Abstract

A patent challenger who defeats a patent wins spoils that it must share with the world, including all its competitors. This forced sharing undercuts an alleged infringer's incentive to stay in the fight to the finish - especially if the patent owner offers an attractive settlement. Too many settlements, and too few definitive patent challenges, are the result. I have argued previously that a litigation-stage bounty would help correct this tilt against patent challenges, for it would provide cash prizes to successful patent challengers that they alone would enjoy. Even the best-designed bounty, however, would likely fail to encourage patent validity challenges in all the cases where such encouragement would be salutary. Others have urged that, going forward, post-grant administrative review is a more promising approach to weeding out weak patents. A new post-grant review procedure, however, will do nothing to encourage worthy challenges to thousands of extant weak, overasserted patents.This article explores another litigation-stage approach to overcoming the free rider problem that undercuts patent validity challenges - namely, strong-form joint defense agreements among multiple accused infringers.
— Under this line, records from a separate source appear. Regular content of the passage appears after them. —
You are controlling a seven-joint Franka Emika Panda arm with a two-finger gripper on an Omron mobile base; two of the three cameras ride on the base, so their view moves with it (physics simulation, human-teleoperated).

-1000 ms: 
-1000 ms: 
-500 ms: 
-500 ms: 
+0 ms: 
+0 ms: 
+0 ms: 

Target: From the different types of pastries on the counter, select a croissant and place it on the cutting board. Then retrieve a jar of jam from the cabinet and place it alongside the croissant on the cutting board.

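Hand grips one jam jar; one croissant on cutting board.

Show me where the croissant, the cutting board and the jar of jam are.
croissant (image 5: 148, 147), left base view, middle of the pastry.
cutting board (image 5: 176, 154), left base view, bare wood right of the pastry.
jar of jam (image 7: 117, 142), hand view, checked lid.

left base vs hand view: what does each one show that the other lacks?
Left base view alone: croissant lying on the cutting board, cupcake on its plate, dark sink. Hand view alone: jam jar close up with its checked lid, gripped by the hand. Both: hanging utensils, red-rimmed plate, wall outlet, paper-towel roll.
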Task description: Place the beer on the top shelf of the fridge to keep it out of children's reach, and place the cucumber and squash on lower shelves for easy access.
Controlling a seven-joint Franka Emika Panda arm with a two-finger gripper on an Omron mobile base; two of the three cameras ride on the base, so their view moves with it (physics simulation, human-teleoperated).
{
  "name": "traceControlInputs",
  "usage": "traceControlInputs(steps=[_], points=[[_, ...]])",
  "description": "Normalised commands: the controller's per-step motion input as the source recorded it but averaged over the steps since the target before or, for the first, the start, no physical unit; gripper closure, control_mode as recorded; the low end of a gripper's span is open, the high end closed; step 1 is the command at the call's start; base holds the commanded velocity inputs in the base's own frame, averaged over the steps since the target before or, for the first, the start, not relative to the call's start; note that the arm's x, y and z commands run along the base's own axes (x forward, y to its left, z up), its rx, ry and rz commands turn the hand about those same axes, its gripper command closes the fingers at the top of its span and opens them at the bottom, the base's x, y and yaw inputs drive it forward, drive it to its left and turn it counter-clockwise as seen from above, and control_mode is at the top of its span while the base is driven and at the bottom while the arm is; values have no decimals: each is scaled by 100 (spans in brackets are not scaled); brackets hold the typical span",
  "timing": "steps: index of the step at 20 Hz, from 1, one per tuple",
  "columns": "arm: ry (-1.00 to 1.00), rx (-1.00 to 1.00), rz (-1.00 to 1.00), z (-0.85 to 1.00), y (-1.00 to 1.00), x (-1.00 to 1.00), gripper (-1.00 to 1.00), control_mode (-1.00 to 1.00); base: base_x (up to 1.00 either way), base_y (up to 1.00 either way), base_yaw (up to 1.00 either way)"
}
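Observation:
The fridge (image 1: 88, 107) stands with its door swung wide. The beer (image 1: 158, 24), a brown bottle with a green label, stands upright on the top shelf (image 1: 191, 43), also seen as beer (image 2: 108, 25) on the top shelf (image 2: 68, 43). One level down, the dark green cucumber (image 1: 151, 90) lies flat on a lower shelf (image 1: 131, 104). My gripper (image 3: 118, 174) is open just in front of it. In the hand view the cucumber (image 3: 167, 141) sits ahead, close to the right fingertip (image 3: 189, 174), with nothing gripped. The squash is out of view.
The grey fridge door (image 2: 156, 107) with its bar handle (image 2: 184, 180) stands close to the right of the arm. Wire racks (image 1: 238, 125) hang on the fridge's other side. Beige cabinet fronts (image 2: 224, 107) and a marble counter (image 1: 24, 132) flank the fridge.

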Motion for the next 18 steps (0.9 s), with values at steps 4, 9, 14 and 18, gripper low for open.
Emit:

Strong-form agreements, which go beyond light coordination and information sharing, have long been condemned as unlawful buyers' cartels. The seminal case remains Jones Knitting Corp. v. Morgan. But current doctrine’s condemnation trades on a category mistake rooted in a fatally simplistic view that patents are commodity property (rather than what they are, which is probabilistic exclusion rights). Contrary to conventional wisdom, a binding commitment among accused infringers jointly to fund a full challenge to patent infringement allegations is not, nor is it akin to, a buyers’ cartel for buying commodities. Rather, it is a research joint venture, the goal of which is to generate valuable - but otherwise inappropriable - information about the patent's true validity or scope.